The task:
Using the entries below, output each line exactly from the first through the one that contains "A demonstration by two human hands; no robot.".

** Opening Records shown block **

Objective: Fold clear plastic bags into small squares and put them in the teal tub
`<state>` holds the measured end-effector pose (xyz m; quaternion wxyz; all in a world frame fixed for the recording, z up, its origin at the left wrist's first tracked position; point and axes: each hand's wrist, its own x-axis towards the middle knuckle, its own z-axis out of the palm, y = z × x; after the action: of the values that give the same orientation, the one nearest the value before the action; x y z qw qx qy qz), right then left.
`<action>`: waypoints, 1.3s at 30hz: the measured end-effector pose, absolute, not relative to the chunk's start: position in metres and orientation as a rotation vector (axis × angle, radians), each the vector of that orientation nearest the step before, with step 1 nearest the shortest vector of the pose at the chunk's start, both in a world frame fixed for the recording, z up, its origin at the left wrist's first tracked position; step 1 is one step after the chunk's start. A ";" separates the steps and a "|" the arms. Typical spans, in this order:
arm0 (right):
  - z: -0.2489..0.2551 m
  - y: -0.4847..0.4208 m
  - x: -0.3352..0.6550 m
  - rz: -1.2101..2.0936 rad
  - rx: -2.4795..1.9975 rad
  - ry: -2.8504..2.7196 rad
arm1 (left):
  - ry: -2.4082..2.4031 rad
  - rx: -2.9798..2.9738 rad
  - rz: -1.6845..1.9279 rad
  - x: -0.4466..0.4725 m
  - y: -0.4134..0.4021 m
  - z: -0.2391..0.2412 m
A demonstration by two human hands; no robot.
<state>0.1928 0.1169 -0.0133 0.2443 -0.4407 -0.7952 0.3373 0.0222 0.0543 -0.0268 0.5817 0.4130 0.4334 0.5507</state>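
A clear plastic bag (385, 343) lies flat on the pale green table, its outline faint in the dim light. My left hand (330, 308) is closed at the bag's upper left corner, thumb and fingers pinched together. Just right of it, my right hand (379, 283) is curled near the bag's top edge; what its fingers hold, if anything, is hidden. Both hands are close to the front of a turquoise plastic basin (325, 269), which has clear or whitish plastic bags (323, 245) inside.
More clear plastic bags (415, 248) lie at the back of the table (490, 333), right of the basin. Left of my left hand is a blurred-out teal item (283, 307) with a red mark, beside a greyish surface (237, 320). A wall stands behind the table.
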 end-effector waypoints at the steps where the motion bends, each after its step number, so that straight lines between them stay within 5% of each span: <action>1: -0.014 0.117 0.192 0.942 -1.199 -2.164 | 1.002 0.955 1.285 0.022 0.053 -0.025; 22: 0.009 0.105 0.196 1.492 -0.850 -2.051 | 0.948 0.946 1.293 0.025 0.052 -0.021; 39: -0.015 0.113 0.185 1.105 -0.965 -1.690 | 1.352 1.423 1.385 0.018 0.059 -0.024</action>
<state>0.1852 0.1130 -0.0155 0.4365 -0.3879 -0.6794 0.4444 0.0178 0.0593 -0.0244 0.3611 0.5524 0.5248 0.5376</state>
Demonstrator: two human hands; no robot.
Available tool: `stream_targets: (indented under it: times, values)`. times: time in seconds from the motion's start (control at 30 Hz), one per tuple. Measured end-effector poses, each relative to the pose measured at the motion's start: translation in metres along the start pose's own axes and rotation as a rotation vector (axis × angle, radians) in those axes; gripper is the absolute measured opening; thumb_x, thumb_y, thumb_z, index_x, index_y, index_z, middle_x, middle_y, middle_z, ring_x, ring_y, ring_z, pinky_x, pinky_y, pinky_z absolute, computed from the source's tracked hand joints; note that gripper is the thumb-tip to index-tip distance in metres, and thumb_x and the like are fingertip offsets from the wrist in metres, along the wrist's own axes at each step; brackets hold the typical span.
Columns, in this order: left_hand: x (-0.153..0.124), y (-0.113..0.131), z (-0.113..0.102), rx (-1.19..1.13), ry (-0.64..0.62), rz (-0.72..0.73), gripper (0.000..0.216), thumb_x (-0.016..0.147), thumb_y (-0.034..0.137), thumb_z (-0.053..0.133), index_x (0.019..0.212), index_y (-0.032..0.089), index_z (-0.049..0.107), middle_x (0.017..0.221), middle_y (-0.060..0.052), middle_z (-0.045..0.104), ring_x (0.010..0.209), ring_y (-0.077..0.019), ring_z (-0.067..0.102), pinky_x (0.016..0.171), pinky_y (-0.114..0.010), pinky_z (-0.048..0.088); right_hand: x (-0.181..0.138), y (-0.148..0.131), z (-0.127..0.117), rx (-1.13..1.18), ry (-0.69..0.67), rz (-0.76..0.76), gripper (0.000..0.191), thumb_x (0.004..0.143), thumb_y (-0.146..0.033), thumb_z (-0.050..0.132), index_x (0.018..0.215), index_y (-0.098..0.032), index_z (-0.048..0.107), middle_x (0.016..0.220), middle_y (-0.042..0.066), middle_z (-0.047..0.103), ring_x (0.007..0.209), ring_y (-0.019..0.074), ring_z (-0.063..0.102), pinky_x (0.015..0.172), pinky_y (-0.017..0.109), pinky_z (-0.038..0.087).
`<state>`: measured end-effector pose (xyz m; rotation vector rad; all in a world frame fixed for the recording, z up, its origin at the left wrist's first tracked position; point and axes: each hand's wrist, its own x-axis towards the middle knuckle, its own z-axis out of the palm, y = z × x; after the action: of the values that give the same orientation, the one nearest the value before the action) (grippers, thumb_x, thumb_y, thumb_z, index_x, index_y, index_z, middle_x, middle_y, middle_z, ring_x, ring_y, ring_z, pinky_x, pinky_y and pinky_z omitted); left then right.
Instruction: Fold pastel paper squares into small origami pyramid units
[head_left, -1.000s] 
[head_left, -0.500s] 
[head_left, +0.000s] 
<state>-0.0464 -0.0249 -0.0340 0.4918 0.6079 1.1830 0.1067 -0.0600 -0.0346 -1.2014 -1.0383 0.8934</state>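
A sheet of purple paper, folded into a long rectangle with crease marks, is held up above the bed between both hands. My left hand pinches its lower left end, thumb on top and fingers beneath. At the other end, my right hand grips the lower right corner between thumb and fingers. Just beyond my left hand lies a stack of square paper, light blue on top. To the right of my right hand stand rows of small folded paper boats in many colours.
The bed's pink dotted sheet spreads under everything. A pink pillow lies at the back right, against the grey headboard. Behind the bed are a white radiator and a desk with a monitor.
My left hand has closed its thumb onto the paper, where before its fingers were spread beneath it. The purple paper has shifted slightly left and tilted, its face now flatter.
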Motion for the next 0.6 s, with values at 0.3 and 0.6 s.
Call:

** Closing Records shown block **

Solved exercise:
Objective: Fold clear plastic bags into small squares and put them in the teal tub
`<state>` holds the measured end-effector pose (xyz m; quaternion wxyz; all in a world frame fixed for the recording, z up, its origin at the left wrist's first tracked position; point and axes: each hand's wrist, its own x-axis towards the middle knuckle, its own z-axis out of the palm, y = z × x; after the action: of the values that give the same orientation, the one nearest the value before the action; x y z qw qx qy qz), right then left.
`<action>`: waypoints, 1.3s at 30hz: the measured end-effector pose, absolute, not relative to the chunk's start: position in metres and orientation as a rotation vector (axis × angle, radians), each the vector of that orientation nearest the step before, with step 1 nearest the shortest vector of the pose at the chunk's start, both in a world frame fixed for the recording, z up, its origin at the left wrist's first tracked position; step 1 is one step after the chunk's start. A ";" separates the steps and a "|" the arms. Typical spans, in this order:
arm0 (right):
  - z: -0.2489..0.2551 m
  - y: -0.4847..0.4208 m
  - x: -0.3352..0.6550 m
  - rz: -1.2101..2.0936 rad
  - rx: -2.4795..1.9975 rad
  - ry: -2.8504..2.7196 rad
arm1 (left):
  - ry: -2.4082..2.4031 rad
  - rx: -2.9798..2.9738 rad
  - rz: -1.6845..1.9279 rad
  - x: -0.4466..0.4725 m
  - y: -0.4134..0.4021 m
  - z: -0.2391..0.2412 m
A demonstration by two human hands; no robot.

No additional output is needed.